◆ WORK TASK ◆
Print all entries precisely as they are written.

(Records from a dataset)
[Start of Attachment]

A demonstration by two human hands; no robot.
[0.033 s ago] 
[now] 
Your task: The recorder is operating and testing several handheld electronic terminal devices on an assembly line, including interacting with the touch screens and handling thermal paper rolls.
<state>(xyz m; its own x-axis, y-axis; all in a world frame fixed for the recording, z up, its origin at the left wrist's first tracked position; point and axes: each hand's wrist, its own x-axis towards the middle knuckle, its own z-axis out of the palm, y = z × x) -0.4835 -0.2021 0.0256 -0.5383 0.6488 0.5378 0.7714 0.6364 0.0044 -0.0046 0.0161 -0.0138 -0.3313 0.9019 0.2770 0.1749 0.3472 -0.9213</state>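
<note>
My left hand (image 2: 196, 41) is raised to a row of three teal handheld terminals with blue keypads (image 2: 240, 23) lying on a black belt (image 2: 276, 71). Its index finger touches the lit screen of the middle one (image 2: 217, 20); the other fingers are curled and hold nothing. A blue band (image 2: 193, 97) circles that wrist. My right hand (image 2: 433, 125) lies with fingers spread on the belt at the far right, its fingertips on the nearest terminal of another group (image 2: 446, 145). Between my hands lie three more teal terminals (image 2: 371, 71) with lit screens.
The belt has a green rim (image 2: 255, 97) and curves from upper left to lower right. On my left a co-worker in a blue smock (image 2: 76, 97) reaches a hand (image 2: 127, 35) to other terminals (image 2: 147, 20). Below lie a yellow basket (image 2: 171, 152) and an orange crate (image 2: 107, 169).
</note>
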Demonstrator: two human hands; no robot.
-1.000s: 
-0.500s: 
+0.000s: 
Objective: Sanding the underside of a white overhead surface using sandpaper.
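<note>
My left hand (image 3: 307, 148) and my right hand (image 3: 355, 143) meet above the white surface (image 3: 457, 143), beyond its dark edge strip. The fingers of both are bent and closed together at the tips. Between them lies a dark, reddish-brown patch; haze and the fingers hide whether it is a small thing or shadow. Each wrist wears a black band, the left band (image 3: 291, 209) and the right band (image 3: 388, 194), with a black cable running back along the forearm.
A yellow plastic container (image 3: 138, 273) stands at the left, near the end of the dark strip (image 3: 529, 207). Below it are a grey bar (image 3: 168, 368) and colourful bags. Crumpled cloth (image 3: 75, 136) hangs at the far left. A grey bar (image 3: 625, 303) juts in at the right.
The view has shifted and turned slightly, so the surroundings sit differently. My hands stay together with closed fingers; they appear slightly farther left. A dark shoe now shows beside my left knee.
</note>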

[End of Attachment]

◆ SOLUTION FOR THIS TASK ◆
A demonstration by two human hands; no robot.
[0.033 s ago] 
[now] 
Your task: The recorder is operating and testing several handheld electronic terminal devices on an assembly line, including interacting with the touch screens and handling thermal paper rolls.
<state>(xyz m; its own x-axis, y-axis; all in a world frame fixed for the recording, z up, its origin at the left wrist's first tracked position; point and axes: each hand's wrist, its own x-axis towards the middle knuckle, its own z-axis out of the palm, y = z × x) -0.4835 -0.2021 0.0256 -0.5383 0.6488 0.5378 0.7714 0.6364 0.0044 -0.0046 0.0161 -0.0138 -0.3313 0.9019 0.2770 0.1749 0.3472 -0.9213</state>
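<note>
My left hand (image 2: 196, 41) is raised to a row of three teal handheld terminals with blue keypads (image 2: 240, 23) lying on a black belt (image 2: 276, 71). Its index finger touches the lit screen of the middle one (image 2: 217, 20); the other fingers are curled and hold nothing. A blue band (image 2: 193, 97) circles that wrist. My right hand (image 2: 433, 125) lies with fingers spread on the belt at the far right, its fingertips on the nearest terminal of another group (image 2: 446, 145). Between my hands lie three more teal terminals (image 2: 371, 71) with lit screens.
The belt has a green rim (image 2: 255, 97) and curves from upper left to lower right. On my left a co-worker in a blue smock (image 2: 76, 97) reaches a hand (image 2: 127, 35) to other terminals (image 2: 147, 20). Below lie a yellow basket (image 2: 171, 152) and an orange crate (image 2: 107, 169).
</note>
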Demonstrator: two human hands; no robot.
-1.000s: 
-0.500s: 
+0.000s: 
Objective: Sanding the underside of a white overhead surface using sandpaper.
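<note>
My left hand (image 3: 307, 148) and my right hand (image 3: 355, 143) meet above the white surface (image 3: 457, 143), beyond its dark edge strip. The fingers of both are bent and closed together at the tips. Between them lies a dark, reddish-brown patch; haze and the fingers hide whether it is a small thing or shadow. Each wrist wears a black band, the left band (image 3: 291, 209) and the right band (image 3: 388, 194), with a black cable running back along the forearm.
A yellow plastic container (image 3: 138, 273) stands at the left, near the end of the dark strip (image 3: 529, 207). Below it are a grey bar (image 3: 168, 368) and colourful bags. Crumpled cloth (image 3: 75, 136) hangs at the far left. A grey bar (image 3: 625, 303) juts in at the right.
The view has shifted and turned slightly, so the surroundings sit differently. My hands stay together with closed fingers; they appear slightly farther left. A dark shoe now shows beside my left knee.
</note>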

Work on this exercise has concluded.